Give the lines below again exactly, starting with the line that holds "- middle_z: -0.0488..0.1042" and going on through the line that holds "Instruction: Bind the".

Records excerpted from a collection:
####################

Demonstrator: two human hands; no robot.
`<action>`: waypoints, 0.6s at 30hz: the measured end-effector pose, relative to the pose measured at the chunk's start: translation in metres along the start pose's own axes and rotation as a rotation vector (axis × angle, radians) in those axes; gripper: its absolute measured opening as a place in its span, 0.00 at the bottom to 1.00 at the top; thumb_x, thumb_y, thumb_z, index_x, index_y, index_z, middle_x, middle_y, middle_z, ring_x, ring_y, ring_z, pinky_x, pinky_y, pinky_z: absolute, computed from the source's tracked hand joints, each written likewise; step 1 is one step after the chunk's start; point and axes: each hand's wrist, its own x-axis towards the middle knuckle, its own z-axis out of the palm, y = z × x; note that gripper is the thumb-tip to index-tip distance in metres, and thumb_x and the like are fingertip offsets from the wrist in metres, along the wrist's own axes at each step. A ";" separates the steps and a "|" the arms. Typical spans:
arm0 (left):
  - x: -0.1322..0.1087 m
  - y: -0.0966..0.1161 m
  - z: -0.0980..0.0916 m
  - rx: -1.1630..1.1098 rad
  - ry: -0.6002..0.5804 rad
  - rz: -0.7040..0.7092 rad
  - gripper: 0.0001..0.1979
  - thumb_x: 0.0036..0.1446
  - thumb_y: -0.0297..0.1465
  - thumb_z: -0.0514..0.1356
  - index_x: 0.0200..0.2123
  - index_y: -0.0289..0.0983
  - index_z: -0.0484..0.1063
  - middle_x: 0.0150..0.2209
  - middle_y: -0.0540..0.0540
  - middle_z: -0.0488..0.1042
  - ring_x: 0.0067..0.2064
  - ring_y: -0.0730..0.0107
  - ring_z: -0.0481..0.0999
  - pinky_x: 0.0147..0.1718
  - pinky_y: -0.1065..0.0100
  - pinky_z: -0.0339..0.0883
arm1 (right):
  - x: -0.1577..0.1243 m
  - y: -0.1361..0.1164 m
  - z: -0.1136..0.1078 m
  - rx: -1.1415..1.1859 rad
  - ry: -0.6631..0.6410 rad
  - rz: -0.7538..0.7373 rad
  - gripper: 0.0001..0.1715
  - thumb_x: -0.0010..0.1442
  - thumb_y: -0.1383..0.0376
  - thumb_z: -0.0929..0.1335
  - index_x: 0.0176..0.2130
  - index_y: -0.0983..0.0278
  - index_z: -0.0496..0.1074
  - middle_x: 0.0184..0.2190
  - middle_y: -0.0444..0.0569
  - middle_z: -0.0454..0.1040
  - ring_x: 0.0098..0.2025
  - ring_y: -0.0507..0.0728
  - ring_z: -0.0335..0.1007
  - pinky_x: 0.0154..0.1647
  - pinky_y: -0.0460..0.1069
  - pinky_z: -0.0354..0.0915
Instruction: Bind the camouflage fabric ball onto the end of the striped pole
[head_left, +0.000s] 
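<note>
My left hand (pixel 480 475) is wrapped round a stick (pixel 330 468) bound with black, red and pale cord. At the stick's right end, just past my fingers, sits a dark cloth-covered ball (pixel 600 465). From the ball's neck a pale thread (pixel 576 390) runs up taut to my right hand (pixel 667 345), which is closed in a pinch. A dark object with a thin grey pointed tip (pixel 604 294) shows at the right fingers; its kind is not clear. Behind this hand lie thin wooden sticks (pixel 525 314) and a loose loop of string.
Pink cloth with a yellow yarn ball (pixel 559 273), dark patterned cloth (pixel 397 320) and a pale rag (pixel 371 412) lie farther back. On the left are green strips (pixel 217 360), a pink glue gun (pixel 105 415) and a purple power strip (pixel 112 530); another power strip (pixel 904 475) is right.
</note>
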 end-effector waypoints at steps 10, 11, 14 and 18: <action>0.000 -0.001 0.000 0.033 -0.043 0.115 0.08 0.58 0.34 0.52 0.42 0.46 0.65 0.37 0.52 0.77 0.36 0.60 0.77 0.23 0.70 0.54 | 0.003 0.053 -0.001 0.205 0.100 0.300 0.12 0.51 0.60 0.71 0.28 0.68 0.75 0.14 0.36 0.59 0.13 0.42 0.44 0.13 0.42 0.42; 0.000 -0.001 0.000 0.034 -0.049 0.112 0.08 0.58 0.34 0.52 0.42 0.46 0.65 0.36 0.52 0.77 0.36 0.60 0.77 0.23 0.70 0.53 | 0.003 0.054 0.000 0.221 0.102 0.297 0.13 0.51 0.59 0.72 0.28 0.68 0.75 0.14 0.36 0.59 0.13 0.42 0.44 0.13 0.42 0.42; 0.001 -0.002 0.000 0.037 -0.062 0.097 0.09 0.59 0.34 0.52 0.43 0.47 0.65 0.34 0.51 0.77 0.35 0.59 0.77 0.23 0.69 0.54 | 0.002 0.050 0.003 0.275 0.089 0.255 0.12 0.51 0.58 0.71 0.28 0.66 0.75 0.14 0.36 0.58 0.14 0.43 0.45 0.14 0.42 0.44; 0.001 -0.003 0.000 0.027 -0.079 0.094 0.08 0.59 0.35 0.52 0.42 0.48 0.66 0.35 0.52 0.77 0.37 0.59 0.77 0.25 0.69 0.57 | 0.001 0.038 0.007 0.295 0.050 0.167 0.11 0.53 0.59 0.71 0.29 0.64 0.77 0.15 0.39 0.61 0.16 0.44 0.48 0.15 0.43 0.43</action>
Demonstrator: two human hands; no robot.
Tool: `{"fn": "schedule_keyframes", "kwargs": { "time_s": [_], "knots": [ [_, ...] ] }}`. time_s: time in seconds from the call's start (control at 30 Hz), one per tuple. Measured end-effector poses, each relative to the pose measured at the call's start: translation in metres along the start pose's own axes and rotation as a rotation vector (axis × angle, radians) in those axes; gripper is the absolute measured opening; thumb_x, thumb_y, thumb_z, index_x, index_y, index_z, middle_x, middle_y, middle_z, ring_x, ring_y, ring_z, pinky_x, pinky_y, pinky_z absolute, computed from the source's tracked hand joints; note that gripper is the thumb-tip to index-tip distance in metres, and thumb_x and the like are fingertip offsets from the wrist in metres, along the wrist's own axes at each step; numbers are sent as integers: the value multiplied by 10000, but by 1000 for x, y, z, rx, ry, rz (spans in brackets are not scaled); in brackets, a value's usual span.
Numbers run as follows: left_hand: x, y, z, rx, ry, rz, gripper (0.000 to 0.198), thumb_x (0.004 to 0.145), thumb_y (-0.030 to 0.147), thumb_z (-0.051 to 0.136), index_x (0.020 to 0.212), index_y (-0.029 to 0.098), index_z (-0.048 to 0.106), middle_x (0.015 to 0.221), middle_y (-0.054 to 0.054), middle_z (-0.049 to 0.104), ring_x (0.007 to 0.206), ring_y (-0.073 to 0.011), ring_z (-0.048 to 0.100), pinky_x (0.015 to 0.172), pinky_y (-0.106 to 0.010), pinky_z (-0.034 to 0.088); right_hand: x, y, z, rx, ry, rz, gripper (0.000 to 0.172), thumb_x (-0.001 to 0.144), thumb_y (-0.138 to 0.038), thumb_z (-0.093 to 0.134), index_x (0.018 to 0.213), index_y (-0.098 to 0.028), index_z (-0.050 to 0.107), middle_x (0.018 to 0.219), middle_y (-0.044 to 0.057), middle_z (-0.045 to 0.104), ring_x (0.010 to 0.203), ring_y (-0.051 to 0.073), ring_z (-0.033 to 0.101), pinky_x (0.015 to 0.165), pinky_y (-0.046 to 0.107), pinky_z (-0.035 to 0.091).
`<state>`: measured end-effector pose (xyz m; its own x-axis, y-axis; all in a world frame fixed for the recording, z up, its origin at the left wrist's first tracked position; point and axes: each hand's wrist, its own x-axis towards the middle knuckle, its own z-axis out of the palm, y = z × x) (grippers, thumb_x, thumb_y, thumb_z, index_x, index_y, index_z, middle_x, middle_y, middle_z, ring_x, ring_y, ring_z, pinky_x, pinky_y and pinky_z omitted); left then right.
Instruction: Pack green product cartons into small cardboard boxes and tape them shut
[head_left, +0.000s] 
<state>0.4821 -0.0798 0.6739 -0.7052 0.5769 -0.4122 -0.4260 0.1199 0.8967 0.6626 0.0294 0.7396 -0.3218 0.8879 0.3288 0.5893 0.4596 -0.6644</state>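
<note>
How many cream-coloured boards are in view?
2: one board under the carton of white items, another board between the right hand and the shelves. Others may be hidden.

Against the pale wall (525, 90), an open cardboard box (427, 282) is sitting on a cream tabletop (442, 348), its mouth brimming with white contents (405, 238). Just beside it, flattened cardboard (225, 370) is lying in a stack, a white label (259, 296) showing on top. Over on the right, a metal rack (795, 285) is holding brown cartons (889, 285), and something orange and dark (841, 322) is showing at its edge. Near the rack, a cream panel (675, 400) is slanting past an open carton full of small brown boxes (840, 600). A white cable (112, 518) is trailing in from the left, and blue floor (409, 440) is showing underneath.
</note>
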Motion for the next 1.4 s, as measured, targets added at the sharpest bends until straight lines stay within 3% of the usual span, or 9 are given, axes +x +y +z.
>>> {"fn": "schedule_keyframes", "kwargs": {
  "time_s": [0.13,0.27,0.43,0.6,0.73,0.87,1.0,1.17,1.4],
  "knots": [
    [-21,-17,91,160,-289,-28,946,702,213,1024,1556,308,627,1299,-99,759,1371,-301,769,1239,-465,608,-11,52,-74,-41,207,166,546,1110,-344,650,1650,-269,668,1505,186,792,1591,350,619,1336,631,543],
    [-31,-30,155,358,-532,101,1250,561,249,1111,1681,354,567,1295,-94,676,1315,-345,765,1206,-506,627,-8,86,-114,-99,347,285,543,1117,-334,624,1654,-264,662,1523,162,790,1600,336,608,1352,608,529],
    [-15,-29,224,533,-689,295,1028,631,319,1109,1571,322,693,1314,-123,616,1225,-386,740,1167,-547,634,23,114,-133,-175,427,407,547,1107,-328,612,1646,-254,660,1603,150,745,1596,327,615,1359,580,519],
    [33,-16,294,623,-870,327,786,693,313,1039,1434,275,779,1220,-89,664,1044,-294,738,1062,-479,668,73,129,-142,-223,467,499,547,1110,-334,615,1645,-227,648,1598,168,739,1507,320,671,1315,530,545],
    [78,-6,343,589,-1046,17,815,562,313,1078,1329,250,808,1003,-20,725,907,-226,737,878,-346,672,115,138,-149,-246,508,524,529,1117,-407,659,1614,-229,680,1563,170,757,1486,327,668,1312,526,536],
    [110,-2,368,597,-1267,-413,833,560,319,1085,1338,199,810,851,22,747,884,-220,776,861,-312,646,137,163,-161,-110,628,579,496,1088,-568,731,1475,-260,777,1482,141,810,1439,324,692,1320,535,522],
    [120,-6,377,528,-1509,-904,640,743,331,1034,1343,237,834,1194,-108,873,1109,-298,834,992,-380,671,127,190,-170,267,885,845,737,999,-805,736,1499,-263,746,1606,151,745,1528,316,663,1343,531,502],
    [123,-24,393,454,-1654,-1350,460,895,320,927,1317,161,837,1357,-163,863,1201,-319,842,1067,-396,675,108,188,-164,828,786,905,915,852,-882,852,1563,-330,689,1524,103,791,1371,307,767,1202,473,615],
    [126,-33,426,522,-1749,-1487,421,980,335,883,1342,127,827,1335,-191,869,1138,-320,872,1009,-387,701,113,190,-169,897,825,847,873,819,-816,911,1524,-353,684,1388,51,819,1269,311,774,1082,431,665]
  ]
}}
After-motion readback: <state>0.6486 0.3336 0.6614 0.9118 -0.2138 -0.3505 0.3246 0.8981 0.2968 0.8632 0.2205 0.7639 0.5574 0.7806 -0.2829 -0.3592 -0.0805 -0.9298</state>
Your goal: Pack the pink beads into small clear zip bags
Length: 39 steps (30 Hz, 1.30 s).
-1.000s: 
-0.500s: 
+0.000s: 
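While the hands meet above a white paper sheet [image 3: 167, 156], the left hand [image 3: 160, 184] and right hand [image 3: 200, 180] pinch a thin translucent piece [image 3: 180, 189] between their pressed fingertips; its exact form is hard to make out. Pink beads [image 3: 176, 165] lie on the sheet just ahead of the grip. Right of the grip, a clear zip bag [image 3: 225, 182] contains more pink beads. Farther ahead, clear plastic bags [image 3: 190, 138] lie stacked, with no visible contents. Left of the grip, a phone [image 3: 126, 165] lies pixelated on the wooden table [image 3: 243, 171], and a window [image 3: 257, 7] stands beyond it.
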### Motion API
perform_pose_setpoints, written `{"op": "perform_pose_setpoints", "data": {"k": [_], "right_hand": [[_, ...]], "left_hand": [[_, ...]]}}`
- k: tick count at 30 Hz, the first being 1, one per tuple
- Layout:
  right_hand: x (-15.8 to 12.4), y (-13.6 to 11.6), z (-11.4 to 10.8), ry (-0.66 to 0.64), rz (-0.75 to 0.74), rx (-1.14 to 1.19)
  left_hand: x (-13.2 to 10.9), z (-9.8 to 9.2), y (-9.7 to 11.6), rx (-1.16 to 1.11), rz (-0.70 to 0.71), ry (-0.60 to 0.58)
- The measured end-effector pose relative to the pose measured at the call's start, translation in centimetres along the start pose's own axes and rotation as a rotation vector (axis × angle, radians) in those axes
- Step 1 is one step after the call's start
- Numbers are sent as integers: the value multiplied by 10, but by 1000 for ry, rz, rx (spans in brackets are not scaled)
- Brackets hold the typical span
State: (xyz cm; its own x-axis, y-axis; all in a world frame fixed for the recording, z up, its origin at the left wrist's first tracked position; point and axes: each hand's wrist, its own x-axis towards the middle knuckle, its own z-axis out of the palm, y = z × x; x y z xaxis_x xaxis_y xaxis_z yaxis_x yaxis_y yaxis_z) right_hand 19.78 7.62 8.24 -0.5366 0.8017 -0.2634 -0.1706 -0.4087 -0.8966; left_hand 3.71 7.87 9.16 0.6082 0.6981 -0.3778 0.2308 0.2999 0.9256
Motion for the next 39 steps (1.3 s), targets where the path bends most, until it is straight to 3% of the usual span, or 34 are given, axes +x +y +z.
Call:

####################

* Written solution:
  - middle_z: -0.0488..0.1042
  - ring_x: 0.0067..0.2064
  - ring_y: -0.0730..0.0107
  - ring_z: -0.0481..0.0999
  - pinky_x: 0.0147..0.1718
  - pinky_y: -0.1065..0.0100
  - pinky_z: -0.0339..0.0883
arm1 (right):
  - x: -0.1577..0.1243 m
  - y: -0.1361..0.1164 m
  - z: -0.1136..0.1078 m
  - rx: -1.1415..1.1859 rad
  - ry: -0.6631..0.6410 rad
  - rz: -0.7538..0.7373 rad
  - gripper: 0.0001..0.1715
  - thumb_x: -0.0010..0.1442
  - thumb_y: -0.1383..0.0376
  - thumb_z: -0.0929..0.1335
  - index_x: 0.0176..0.2130
  - index_y: -0.0983..0.0278
  - index_z: -0.0496..0.1074
  - middle_x: 0.0184..0.2190
  - middle_y: -0.0444..0.0569
  - middle_z: -0.0454..0.1040
  - ring_x: 0.0098..0.2025
  - ring_y: -0.0507..0.0728
  - ring_z: -0.0335..0.1007
  - pinky_x: 0.0154..0.1647
  - pinky_y: -0.0460..0.1069
  - pinky_z: -0.0354..0.0915
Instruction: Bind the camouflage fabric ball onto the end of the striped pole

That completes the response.